AVAILABLE RECORDS:
=== Begin Enclosure ===

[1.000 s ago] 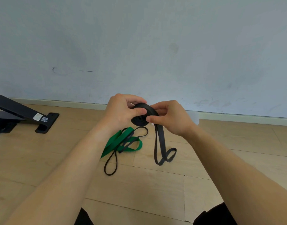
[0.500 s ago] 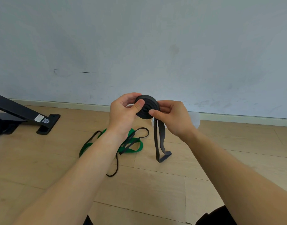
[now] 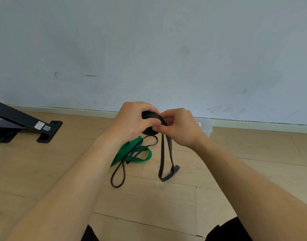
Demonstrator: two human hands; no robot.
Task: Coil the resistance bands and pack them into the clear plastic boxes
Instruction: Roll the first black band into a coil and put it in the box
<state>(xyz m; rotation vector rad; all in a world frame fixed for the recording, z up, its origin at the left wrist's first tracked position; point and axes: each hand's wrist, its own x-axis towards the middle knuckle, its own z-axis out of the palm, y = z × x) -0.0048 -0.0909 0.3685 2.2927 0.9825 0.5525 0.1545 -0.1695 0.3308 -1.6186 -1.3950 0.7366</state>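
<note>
The left hand (image 3: 131, 121) curls its fingers (image 3: 143, 106) round the coiled black band (image 3: 150, 115); the right hand (image 3: 179, 129) pinches the coil's edge. Its loose tail (image 3: 162, 157) hangs down, apparently reaching the floor (image 3: 222, 173) near the green band (image 3: 131, 154).

In the centre of the frame the left hand (image 3: 133, 122) and the right hand (image 3: 178, 129) are meeting above the floor (image 3: 45, 162), holding the coiled band (image 3: 149, 115) between them, with its loose tail (image 3: 164, 157) hanging below the right hand and reaching down to the floor. Below and left of the coil, the wide flat band (image 3: 131, 153) is lying on the floor, and the thin band (image 3: 117, 180) is lying across it, its loop reaching toward the bottom of the frame. The clear box (image 3: 205, 126) is sitting behind the right hand near the wall (image 3: 149, 49), and the stand foot (image 3: 48, 131) is resting on the floor at the left.
</note>
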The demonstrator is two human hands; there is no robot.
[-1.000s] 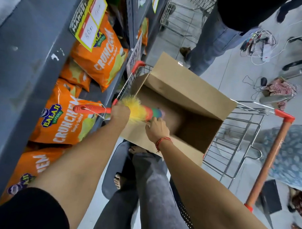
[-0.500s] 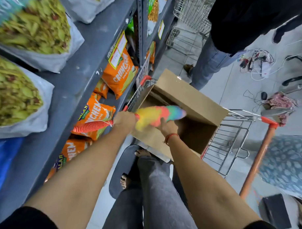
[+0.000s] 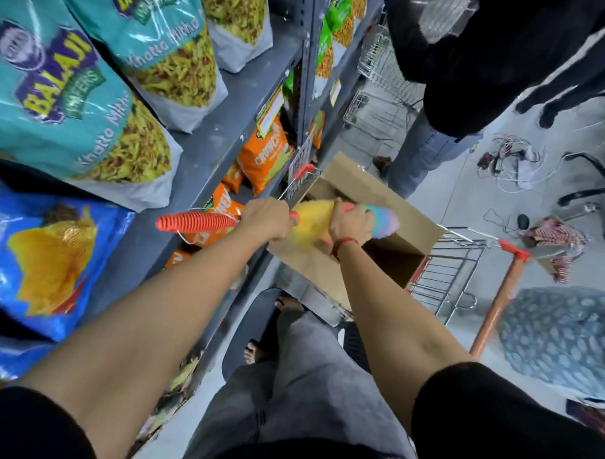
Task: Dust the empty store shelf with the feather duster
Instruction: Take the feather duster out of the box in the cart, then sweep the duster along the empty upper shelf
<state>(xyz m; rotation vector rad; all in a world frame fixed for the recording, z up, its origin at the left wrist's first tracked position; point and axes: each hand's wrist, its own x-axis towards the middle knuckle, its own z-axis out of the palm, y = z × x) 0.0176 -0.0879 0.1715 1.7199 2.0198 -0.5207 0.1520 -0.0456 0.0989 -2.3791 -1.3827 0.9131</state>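
Note:
The feather duster (image 3: pixel 308 219) has a ribbed orange-red handle and a rainbow head, yellow near the handle and blue-purple at the tip. My left hand (image 3: pixel 265 219) is closed around the handle just behind the head. My right hand (image 3: pixel 351 222) grips the fluffy head from above. The duster lies level above the open cardboard box (image 3: pixel 374 194). A grey metal store shelf (image 3: pixel 208 147) runs along the left, with snack bags on every level in view.
The box sits in a wire shopping cart (image 3: pixel 447 279) with an orange push bar. Teal, blue and orange snack bags (image 3: pixel 266 152) fill the shelves. A person in dark top and jeans (image 3: pixel 427 154) stands beyond the cart. Cables (image 3: pixel 509 161) and a chair base lie on the floor.
Both hands have lifted the duster up out of the box. My view has risen, so higher shelves with teal and blue bags now show.

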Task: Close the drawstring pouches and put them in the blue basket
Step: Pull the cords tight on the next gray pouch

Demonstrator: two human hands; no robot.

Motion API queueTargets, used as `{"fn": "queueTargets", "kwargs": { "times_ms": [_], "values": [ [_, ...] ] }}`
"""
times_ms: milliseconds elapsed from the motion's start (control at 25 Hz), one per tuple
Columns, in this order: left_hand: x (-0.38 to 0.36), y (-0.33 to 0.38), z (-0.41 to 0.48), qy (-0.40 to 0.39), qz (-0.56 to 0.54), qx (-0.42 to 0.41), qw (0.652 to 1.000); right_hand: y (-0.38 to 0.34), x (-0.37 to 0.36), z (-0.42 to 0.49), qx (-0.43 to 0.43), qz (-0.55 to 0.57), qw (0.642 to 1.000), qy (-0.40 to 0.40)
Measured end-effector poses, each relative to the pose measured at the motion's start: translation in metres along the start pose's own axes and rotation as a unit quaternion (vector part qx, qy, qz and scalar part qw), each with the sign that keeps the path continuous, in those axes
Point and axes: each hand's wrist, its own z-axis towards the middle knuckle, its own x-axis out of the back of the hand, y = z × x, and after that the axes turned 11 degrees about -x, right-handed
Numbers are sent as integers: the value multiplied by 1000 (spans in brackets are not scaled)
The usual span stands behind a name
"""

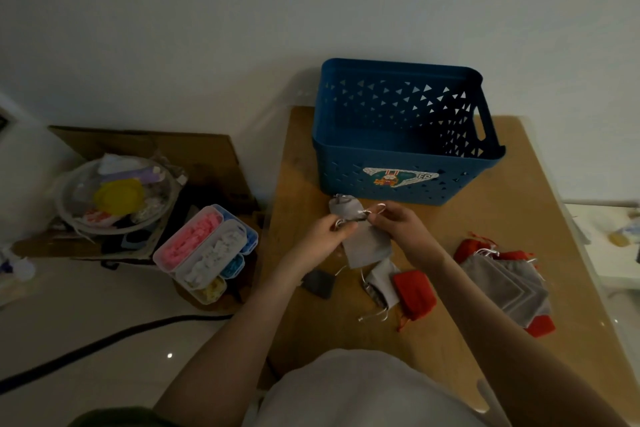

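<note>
1. Grey fabric drawstring pouch (365,246) sits at the middle of the frame, held between both hands above the tan wooden worktop (502,218), its neck bunched between them.
2. At the pouch's left side, the left grip (332,230) pinches a pale cord loop with curled fingers.
3. On the neck's right side, the right grip (398,222) pinches the other pale cord loop, its fingers curled as well.
4. Just above the hands in the frame stands a blue plastic basket (398,149) with triangular cut-outs and a cartoon sticker on its near wall. Nothing shows inside it.
5. A small piece of grey fabric lies at the foot of the basket, just above the left grip. Whether it is a separate pouch cannot be told.
6. Below the hands lie a dark grey pouch (318,282), a light grey pouch (381,284) with loose cords, and a red pouch (414,291), side by side.
7. Further right lies a pile of grey and red pouches (509,284).
8. Left of the worktop, on the floor, stands a clear plastic compartment box (204,253) with pink, white, blue and yellow pieces. A round clear bowl (114,198) of mixed items sits beyond it, at the frame's left.
</note>
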Motion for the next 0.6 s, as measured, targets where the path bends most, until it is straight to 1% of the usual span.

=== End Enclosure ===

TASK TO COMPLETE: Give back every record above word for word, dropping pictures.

ANSWER SECTION:
[1.000 s ago] 
[0.500 s ago] 
[now] 
Demonstrator: two human hands; no robot.
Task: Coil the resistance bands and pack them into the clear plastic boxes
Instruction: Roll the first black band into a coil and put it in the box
<state>(xyz m; rotation vector rad; all in a world frame fixed for the recording, z up, its origin at the left wrist's first tracked position; point and axes: each hand's wrist, its own x-axis towards the middle knuckle, its own z-axis out of the palm, y = z × x) -0.0048 -0.0909 0.3685 2.2927 0.9825 0.5525 0.1545 -0.1695 0.3308 -1.6186 -1.3950 0.7366</state>
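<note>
The left hand (image 3: 131, 121) curls its fingers (image 3: 143, 106) round the coiled black band (image 3: 150, 115); the right hand (image 3: 179, 129) pinches the coil's edge. Its loose tail (image 3: 162, 157) hangs down, apparently reaching the floor (image 3: 222, 173) near the green band (image 3: 131, 154).

In the centre of the frame the left hand (image 3: 133, 122) and the right hand (image 3: 178, 129) are meeting above the floor (image 3: 45, 162), holding the coiled band (image 3: 149, 115) between them, with its loose tail (image 3: 164, 157) hanging below the right hand and reaching down to the floor. Below and left of the coil, the wide flat band (image 3: 131, 153) is lying on the floor, and the thin band (image 3: 117, 180) is lying across it, its loop reaching toward the bottom of the frame. The clear box (image 3: 205, 126) is sitting behind the right hand near the wall (image 3: 149, 49), and the stand foot (image 3: 48, 131) is resting on the floor at the left.
</note>
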The demonstrator is two human hands; there is no robot.
[-1.000s] 
[-0.500s] 
[+0.000s] 
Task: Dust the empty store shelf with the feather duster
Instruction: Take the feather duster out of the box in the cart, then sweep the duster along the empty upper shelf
<state>(xyz m; rotation vector rad; all in a world frame fixed for the recording, z up, its origin at the left wrist's first tracked position; point and axes: each hand's wrist, its own x-axis towards the middle knuckle, its own z-axis out of the palm, y = z × x) 0.0176 -0.0879 0.1715 1.7199 2.0198 -0.5207 0.1520 -0.0456 0.0989 -2.3791 -1.3827 0.9131</state>
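Note:
The feather duster (image 3: pixel 308 219) has a ribbed orange-red handle and a rainbow head, yellow near the handle and blue-purple at the tip. My left hand (image 3: pixel 265 219) is closed around the handle just behind the head. My right hand (image 3: pixel 351 222) grips the fluffy head from above. The duster lies level above the open cardboard box (image 3: pixel 374 194). A grey metal store shelf (image 3: pixel 208 147) runs along the left, with snack bags on every level in view.
The box sits in a wire shopping cart (image 3: pixel 447 279) with an orange push bar. Teal, blue and orange snack bags (image 3: pixel 266 152) fill the shelves. A person in dark top and jeans (image 3: pixel 427 154) stands beyond the cart. Cables (image 3: pixel 509 161) and a chair base lie on the floor.
Both hands have lifted the duster up out of the box. My view has risen, so higher shelves with teal and blue bags now show.
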
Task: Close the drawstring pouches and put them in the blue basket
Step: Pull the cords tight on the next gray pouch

Demonstrator: two human hands; no robot.

Motion API queueTargets, used as `{"fn": "queueTargets", "kwargs": { "times_ms": [_], "values": [ [_, ...] ] }}`
"""
times_ms: milliseconds elapsed from the motion's start (control at 25 Hz), one per tuple
Columns, in this order: left_hand: x (-0.38 to 0.36), y (-0.33 to 0.38), z (-0.41 to 0.48), qy (-0.40 to 0.39), qz (-0.56 to 0.54), qx (-0.42 to 0.41), qw (0.652 to 1.000); right_hand: y (-0.38 to 0.34), x (-0.37 to 0.36), z (-0.42 to 0.49), qx (-0.43 to 0.43), qz (-0.55 to 0.57), qw (0.642 to 1.000), qy (-0.40 to 0.40)
Measured end-effector poses, each relative to the pose measured at the motion's start: translation in metres along the start pose's own axes and rotation as a unit quaternion (vector part qx, qy, qz and scalar part qw), each with the sign that keeps the path continuous, in those axes
Point and axes: each hand's wrist, its own z-axis towards the middle knuckle, its own x-axis out of the back of the hand, y = z × x, and after that the axes turned 11 degrees about -x, right-handed
Numbers are sent as integers: the value multiplied by 1000 (spans in brackets are not scaled)
The usual span stands behind a name
"""


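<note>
1. Grey fabric drawstring pouch (365,246) sits at the middle of the frame, held between both hands above the tan wooden worktop (502,218), its neck bunched between them.
2. At the pouch's left side, the left grip (332,230) pinches a pale cord loop with curled fingers.
3. On the neck's right side, the right grip (398,222) pinches the other pale cord loop, its fingers curled as well.
4. Just above the hands in the frame stands a blue plastic basket (398,149) with triangular cut-outs and a cartoon sticker on its near wall. Nothing shows inside it.
5. A small piece of grey fabric lies at the foot of the basket, just above the left grip. Whether it is a separate pouch cannot be told.
6. Below the hands lie a dark grey pouch (318,282), a light grey pouch (381,284) with loose cords, and a red pouch (414,291), side by side.
7. Further right lies a pile of grey and red pouches (509,284).
8. Left of the worktop, on the floor, stands a clear plastic compartment box (204,253) with pink, white, blue and yellow pieces. A round clear bowl (114,198) of mixed items sits beyond it, at the frame's left.
</note>
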Motion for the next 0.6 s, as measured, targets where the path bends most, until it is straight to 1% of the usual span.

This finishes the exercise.